Illinois house speaker Mike Madigan Credit: AP Photo/Seth Perlman

Welcome to the Reader‘s weekday news brief.



  • Speaker Mike Madigan fires aide for alleged sexual harassment

Illinois house speaker Mike Madigan has fired longtime aide Kevin Quinn, brother of 13th Ward alderman Marty Quinn, for alleged sexual harassment. Kevin Quinn allegedly sent a woman inappropriate text messages and made “unwanted advances” toward her before she came forward with her story in November, according to a statement from Madigan. Attorney Heather Wier Vaught investigated the woman’s allegations and “recently came to the conclusion that the individual engaged in inappropriate conduct.” [Sun-Times]

  • CPS alters plans to shut down three Englewood high schools over the summer, will phase them out instead

Chicago Public Schools is backtracking on its controversial decision to shut down three Englewood high schools at the end of the 2017-’18 school year and now says it won’t close them until the current freshmen graduate.
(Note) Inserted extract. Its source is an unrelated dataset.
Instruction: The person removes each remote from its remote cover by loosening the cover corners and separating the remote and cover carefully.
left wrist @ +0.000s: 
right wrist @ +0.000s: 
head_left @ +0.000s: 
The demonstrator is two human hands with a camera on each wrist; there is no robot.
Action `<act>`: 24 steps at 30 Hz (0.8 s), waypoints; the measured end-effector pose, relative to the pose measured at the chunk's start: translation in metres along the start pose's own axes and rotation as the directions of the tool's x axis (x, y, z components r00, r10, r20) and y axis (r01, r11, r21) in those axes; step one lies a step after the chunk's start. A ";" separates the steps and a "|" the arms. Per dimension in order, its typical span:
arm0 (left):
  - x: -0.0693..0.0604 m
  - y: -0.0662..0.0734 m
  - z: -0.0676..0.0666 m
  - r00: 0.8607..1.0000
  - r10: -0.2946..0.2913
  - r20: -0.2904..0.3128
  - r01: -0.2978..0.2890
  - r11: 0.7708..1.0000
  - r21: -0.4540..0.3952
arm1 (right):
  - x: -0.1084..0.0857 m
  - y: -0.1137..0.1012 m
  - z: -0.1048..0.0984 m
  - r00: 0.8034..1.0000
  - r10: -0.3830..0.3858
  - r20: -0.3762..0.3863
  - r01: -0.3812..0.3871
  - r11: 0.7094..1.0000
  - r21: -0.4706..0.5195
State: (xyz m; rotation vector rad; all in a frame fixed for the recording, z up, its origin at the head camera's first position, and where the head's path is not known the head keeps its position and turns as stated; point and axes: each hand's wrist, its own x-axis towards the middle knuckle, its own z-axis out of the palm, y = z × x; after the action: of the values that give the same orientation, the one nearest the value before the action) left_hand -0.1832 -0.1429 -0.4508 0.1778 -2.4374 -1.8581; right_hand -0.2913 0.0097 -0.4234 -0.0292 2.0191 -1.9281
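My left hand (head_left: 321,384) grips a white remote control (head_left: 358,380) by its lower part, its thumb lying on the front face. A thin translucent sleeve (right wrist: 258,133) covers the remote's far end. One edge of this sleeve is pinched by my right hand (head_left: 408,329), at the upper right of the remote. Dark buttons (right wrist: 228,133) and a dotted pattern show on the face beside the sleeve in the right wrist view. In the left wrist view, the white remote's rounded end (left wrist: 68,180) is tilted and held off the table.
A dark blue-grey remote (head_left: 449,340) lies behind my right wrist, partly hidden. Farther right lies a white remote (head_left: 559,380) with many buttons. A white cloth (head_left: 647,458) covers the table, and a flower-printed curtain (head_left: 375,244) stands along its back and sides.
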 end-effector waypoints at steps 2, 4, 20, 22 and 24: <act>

Harper, Hope, and TEAM Englewood high schools will be phased out over the next three years, and a fourth high school, Robeson, will likely close over the summer, according to CPS chief executive officer Janice Jackson. “Englewood students deserve a state-of-the-art high school and a world-class education, which is why we’re excited to build an $85 million campus that will rival the city’s best schools,” she said in a statement. “At the same time, we want to honor current students and their families, and we’ve heard that many of them want to be able to stay and graduate from their current schools.” [Tribune]
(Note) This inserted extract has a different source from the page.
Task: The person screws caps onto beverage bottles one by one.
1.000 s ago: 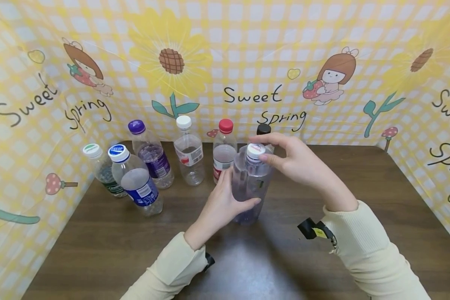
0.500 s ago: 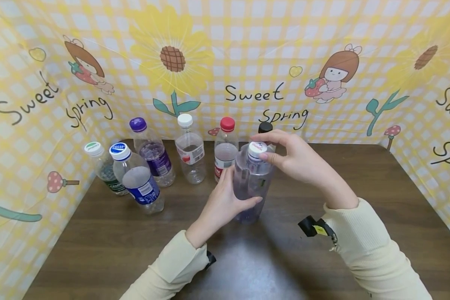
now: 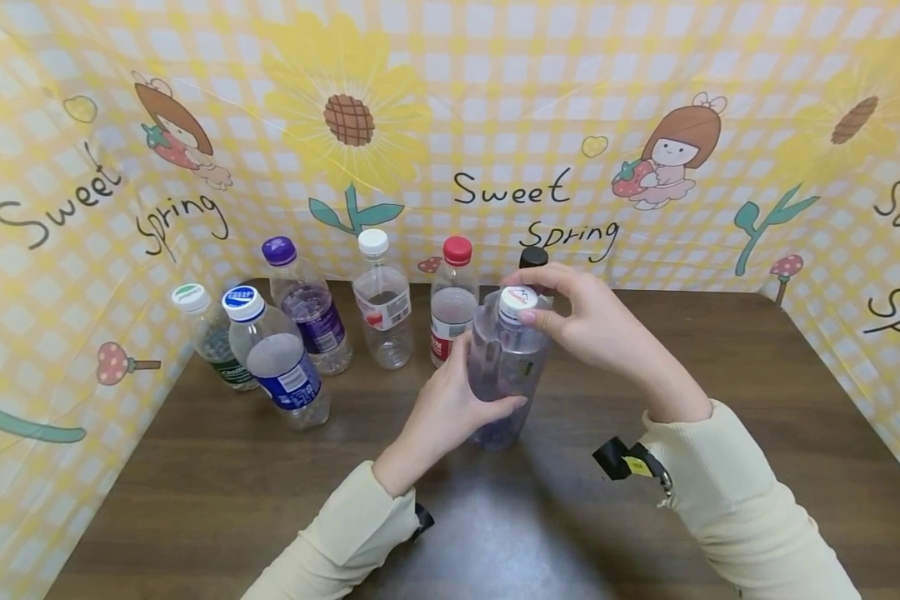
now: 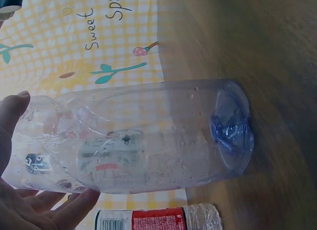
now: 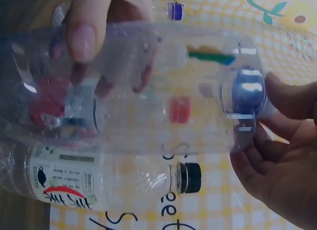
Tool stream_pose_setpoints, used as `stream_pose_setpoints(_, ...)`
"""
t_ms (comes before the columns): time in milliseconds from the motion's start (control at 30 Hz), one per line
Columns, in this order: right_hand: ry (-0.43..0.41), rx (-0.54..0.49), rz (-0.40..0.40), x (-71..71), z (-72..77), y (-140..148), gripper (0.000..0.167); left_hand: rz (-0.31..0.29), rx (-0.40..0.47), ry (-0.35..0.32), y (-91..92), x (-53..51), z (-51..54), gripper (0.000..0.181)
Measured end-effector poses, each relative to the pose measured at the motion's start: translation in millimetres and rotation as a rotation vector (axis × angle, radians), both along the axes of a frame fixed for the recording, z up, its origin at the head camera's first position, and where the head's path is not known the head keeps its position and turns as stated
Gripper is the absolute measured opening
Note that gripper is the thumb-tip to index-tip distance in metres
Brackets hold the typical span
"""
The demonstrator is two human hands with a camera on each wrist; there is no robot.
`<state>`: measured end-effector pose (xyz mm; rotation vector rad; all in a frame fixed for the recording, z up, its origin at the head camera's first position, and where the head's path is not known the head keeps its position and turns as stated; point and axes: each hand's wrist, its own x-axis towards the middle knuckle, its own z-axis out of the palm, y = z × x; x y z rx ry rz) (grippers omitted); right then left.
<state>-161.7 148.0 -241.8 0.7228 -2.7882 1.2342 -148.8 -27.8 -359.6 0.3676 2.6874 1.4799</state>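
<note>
A large clear bottle point(image 3: 506, 379) with a bluish tint stands on the table in the head view. My left hand point(image 3: 446, 404) grips its side, thumb across the front. At the top, my right hand point(image 3: 603, 329) pinches the white cap point(image 3: 518, 300) between thumb and fingers. The left wrist view gives the bottle's long see-through body point(image 4: 168, 136), droplets inside it. In the right wrist view the left thumb point(image 5: 83, 44) presses on the bottle wall, and the right fingers are at the cap. Whether the cap is loose cannot be told.
Close behind stand a red-capped bottle point(image 3: 453, 312) and a black-capped bottle point(image 5: 99, 178). Leftward are a white-capped bottle point(image 3: 382, 308), a purple-capped one point(image 3: 313, 321), a blue-labelled one point(image 3: 288, 379) and a green-labelled one point(image 3: 225, 354). Patterned cloth point(image 3: 495, 125) surrounds the wooden table point(image 3: 720, 375).
The head view has shifted very slightly. Both hands keep the same hold on the bottle and its cap, with no clear movement of either.
</note>
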Motion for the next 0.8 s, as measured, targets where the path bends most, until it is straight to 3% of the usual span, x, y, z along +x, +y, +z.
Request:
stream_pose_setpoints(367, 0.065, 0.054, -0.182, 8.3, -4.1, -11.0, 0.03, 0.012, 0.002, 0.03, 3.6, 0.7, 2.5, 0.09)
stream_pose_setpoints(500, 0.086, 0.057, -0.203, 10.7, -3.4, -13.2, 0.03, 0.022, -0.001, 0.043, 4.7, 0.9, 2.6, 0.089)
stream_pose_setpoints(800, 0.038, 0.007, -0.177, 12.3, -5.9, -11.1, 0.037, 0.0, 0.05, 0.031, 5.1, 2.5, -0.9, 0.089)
  • Garry McCarthy: “Wait a couple of weeks, and let’s just see how fake my candidacy is”

Former Chicago Police Department superintendent Garry McCarthy insisted that his possible mayoral candidacy is serious during a fund-raiser Sunday. He told naysayers to “wait a couple of weeks, and let’s just see how fake my candidacy is.” It sounds like McCarthy is leaning towards a run after seeing positive polls. “We are catching momentum,” he told WGN TV in an interview. “It’s ironic, because I did not start this, as you know, people came and formed a committee.” He also addressed his 2015 firing by Mayor Rahm Emanuel. “I don’t think it was handled the way it should’ve been handled, but that’s not the point here,” McCarthy said. “This has nothing to do with me and the mayor. I’m disappointed that I am living in a city that has a 70 percent increase in the murder rate since that time.” [Sun-Times] [WGN TV]

  • George, Amal Clooney sponsoring an Iraqi refugee University of Chicago student

George and Amal Clooney are sponsoring Iraqi refugee Hazim Avdal and his education at University of Chicago. Avdal is Yazidi, a Kurdish religious minority suffering at the hands of the Islamic State, and escaped minutes before ISIS took over his hometown. He and his family ended up in a refugee camp in Turkey, and he was never able to start his studies at the University of Mosul. He eventually met human rights attorney Amal Clooney and University of Chicago doctoral student Matthew Barber, who were able to connect him to the university, which accepted him as an undergraduate student in computer science in May 2017. The 23-year-old recently appeared on an episode of David Letterman’s Netflix show My Next Guest Needs No Introduction and stays at George Clooney’s Kentucky home during breaks from school, but he wants the spotlight to shine on Iraqi issues and not on him. “I want people to know about what’s happening in other parts of the world, particularly in my experience, what happened in my part of the world,”he told the Tribune. “On the other hand, I also want to live my life as a student here at the University of Chicago, just quiet and have my own privacy. So it’s like a trade-off. I will have to find a way to make a balance after (Letterman’s) show comes out.” [Tribune]

  • Pioneering ABT ballerina Ruth Ann Koesun passes away at 89

Ruth Ann Koesun grew up in Chinatown and went on to become one of the world’s most famous ballerinas, even dancing at the White House for President John F. Kennedy and First Lady Jacqueline Kennedy in 1962. With the American Ballet Theatre, Koesun danced at London’s Royal Opera House as the city was recovering from World War II in 1946. “Ruth Ann Koesun pioneered with ABT in its early touring days, traveling everywhere with the company to cities and towns across the globe,” ABT artistic director Kevin McKenzie said. “As an early member of Ballet Theatre, she set an example of dignity and perseverance for many generations of ABT artists.” Koesun returned to Chicago and was living in a Lake Shore Drive apartment at the time of her death. [Sun-Times]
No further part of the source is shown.